== YOUR TASK ==
The complete listing should be restated word for word.

········

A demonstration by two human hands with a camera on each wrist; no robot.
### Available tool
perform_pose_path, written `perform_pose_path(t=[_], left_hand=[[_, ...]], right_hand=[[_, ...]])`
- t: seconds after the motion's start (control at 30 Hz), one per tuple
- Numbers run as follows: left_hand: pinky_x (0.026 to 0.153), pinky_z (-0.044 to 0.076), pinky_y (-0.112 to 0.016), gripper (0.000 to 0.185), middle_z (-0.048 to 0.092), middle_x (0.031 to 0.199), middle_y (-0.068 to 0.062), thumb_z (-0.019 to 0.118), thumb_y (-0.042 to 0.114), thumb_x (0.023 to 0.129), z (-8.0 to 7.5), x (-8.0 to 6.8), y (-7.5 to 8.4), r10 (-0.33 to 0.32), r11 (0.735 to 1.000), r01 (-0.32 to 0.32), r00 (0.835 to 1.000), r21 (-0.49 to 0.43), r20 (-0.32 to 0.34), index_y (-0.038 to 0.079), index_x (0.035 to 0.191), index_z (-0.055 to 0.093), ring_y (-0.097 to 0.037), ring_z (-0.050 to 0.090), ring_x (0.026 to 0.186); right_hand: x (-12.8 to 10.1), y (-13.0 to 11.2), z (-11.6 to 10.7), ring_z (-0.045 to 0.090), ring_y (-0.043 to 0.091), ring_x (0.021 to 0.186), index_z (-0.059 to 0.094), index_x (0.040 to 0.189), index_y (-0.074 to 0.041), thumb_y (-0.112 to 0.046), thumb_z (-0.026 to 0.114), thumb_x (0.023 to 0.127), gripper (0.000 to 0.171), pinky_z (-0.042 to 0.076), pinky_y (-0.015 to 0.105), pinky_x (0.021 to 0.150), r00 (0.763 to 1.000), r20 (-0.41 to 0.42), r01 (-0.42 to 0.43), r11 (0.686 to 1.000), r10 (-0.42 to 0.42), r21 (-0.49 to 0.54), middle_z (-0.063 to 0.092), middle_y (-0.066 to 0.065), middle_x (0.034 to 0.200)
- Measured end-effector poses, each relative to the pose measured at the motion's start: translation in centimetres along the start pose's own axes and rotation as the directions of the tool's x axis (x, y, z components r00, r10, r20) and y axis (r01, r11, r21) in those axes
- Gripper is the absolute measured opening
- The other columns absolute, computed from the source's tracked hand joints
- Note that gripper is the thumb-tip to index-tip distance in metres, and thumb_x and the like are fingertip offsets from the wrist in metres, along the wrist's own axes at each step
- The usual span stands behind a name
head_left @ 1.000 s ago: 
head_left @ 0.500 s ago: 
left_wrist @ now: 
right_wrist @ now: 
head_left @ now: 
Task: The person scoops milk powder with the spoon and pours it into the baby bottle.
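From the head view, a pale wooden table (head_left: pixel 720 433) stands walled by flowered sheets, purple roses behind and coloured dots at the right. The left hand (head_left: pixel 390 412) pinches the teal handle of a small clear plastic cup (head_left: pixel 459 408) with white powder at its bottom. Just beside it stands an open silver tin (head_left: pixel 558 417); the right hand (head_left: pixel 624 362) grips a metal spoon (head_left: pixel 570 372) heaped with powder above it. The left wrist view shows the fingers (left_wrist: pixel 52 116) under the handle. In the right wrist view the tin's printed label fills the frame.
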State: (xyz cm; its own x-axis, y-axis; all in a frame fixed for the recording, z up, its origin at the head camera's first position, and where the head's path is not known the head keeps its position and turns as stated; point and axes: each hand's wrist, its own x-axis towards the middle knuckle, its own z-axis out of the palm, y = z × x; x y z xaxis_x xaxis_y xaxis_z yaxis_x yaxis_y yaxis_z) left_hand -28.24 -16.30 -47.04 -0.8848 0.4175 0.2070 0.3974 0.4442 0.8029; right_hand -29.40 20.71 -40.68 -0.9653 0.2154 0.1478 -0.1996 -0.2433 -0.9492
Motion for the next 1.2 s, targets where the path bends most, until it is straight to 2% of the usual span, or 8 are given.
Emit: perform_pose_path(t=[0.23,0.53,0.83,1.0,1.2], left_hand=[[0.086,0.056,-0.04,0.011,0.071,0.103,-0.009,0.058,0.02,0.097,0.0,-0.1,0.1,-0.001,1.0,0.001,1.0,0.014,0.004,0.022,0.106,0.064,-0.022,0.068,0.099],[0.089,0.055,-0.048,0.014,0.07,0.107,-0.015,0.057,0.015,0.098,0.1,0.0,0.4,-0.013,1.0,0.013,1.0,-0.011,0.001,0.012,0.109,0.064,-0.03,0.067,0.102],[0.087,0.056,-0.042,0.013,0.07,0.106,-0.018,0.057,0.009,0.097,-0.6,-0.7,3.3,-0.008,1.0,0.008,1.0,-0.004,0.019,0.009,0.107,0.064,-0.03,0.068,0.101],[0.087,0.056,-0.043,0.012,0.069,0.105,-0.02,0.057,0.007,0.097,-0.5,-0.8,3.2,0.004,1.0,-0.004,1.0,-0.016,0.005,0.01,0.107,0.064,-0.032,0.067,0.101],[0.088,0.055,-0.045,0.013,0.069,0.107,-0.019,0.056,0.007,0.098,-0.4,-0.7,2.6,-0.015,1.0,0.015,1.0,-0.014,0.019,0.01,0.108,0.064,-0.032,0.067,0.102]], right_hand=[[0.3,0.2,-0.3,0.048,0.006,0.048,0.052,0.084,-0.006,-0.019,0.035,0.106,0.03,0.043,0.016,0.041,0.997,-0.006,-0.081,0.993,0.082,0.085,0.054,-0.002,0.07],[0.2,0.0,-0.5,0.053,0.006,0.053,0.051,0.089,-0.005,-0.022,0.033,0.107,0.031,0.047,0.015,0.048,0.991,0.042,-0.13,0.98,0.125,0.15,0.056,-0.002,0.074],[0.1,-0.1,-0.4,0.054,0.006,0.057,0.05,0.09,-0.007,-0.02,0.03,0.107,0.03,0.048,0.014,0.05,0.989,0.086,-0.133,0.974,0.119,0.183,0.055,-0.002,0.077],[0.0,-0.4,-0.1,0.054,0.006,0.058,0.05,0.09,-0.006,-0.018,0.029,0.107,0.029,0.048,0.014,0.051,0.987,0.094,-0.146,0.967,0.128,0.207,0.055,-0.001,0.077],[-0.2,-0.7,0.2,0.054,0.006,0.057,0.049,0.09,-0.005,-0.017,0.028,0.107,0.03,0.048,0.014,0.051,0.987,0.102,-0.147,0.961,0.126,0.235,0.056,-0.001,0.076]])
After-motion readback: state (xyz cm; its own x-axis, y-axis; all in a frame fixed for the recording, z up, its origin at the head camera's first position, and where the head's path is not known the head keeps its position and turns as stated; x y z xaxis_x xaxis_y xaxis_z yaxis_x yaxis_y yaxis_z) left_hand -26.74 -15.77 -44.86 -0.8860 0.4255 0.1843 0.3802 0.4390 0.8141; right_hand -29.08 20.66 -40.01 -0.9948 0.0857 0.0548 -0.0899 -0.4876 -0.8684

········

== OUTPUT BELOW ==
A demonstration by two human hands with a camera on each wrist; no robot.
### Available tool
perform_pose_path, written `perform_pose_path(t=[_], left_hand=[[_, ...]], right_hand=[[_, ...]])`
- t: seconds after the motion's start (control at 30 Hz), one per tuple
- Numbers run as follows: left_hand: pinky_x (0.026 to 0.153), pinky_z (-0.044 to 0.076), pinky_y (-0.112 to 0.016), gripper (0.000 to 0.185), middle_z (-0.048 to 0.092), middle_x (0.031 to 0.199), middle_y (-0.068 to 0.062), thumb_z (-0.019 to 0.118), thumb_y (-0.042 to 0.114), thumb_x (0.023 to 0.129), z (-8.0 to 7.5), x (-8.0 to 6.8), y (-7.5 to 8.4), r10 (-0.33 to 0.32), r11 (0.735 to 1.000), r01 (-0.32 to 0.32), r00 (0.835 to 1.000), r21 (-0.49 to 0.43), r20 (-0.32 to 0.34), index_y (-0.038 to 0.079), index_x (0.035 to 0.191), index_z (-0.055 to 0.093), ring_y (-0.097 to 0.037), ring_z (-0.050 to 0.090), ring_x (0.026 to 0.186); right_hand: x (-12.8 to 10.1), y (-13.0 to 11.2), z (-11.6 to 10.7), ring_z (-0.045 to 0.090), ring_y (-0.043 to 0.091), ring_x (0.021 to 0.186), index_z (-0.059 to 0.094), index_x (0.040 to 0.189), index_y (-0.074 to 0.041), thumb_y (-0.112 to 0.046), thumb_z (-0.026 to 0.114), thumb_x (0.023 to 0.127), gripper (0.000 to 0.171), pinky_z (-0.042 to 0.076), pinky_y (-0.015 to 0.105), pinky_x (0.021 to 0.150), r00 (0.763 to 1.000), r20 (-0.41 to 0.42), r01 (-0.42 to 0.43), r11 (0.686 to 1.000), r10 (-0.42 to 0.42), r21 (-0.49 to 0.54), middle_z (-0.063 to 0.092), middle_y (-0.066 to 0.065), middle_x (0.034 to 0.200)
- Measured end-effector poses, each relative to the pose measured at the motion's start: translation in centimetres along the start pose's own axes and rotation as the directions of the tool's x axis (x, y, z components r00, r10, r20) and y axis (r01, r11, r21) in those axes
- Gripper is the absolute measured opening
- The other columns absolute, computed from the source's tracked hand joints
- Note that gripper is the thumb-tip to index-tip distance in metres, and thumb_x and the like are fingertip offsets from the wrist in metres, along the wrist's own axes at each step
- The usual span stands behind a name
head_left @ 1.000 s ago: 
head_left @ 0.500 s ago: 
left_wrist @ now: 
right_wrist @ now: 
head_left @ now: 
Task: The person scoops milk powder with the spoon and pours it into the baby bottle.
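From the head view, a pale wooden table (head_left: pixel 720 433) stands walled by flowered sheets, purple roses behind and coloured dots at the right. The left hand (head_left: pixel 390 412) pinches the teal handle of a small clear plastic cup (head_left: pixel 459 408) with white powder at its bottom. Just beside it stands an open silver tin (head_left: pixel 558 417); the right hand (head_left: pixel 624 362) grips a metal spoon (head_left: pixel 570 372) heaped with powder above it. The left wrist view shows the fingers (left_wrist: pixel 52 116) under the handle. In the right wrist view the tin's printed label fills the frame.
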State: (xyz cm; its own x-axis, y-axis; all in a frame fixed for the recording, z up, its origin at the head camera's first position, and where the head's path is not known the head keeps its position and turns as stated; point and axes: each hand's wrist, its own x-axis towards the middle knuckle, its own z-axis out of the palm, y = z × x; x y z xaxis_x xaxis_y xaxis_z yaxis_x yaxis_y yaxis_z) left_hand -28.24 -16.30 -47.04 -0.8848 0.4175 0.2070 0.3974 0.4442 0.8029; right_hand -29.40 20.71 -40.68 -0.9653 0.2154 0.1478 -0.1996 -0.2433 -0.9492
Motion for the next 1.2 s, targets where the path bends most, until it is straight to 2% of the usual span, or 8 are given.
Emit: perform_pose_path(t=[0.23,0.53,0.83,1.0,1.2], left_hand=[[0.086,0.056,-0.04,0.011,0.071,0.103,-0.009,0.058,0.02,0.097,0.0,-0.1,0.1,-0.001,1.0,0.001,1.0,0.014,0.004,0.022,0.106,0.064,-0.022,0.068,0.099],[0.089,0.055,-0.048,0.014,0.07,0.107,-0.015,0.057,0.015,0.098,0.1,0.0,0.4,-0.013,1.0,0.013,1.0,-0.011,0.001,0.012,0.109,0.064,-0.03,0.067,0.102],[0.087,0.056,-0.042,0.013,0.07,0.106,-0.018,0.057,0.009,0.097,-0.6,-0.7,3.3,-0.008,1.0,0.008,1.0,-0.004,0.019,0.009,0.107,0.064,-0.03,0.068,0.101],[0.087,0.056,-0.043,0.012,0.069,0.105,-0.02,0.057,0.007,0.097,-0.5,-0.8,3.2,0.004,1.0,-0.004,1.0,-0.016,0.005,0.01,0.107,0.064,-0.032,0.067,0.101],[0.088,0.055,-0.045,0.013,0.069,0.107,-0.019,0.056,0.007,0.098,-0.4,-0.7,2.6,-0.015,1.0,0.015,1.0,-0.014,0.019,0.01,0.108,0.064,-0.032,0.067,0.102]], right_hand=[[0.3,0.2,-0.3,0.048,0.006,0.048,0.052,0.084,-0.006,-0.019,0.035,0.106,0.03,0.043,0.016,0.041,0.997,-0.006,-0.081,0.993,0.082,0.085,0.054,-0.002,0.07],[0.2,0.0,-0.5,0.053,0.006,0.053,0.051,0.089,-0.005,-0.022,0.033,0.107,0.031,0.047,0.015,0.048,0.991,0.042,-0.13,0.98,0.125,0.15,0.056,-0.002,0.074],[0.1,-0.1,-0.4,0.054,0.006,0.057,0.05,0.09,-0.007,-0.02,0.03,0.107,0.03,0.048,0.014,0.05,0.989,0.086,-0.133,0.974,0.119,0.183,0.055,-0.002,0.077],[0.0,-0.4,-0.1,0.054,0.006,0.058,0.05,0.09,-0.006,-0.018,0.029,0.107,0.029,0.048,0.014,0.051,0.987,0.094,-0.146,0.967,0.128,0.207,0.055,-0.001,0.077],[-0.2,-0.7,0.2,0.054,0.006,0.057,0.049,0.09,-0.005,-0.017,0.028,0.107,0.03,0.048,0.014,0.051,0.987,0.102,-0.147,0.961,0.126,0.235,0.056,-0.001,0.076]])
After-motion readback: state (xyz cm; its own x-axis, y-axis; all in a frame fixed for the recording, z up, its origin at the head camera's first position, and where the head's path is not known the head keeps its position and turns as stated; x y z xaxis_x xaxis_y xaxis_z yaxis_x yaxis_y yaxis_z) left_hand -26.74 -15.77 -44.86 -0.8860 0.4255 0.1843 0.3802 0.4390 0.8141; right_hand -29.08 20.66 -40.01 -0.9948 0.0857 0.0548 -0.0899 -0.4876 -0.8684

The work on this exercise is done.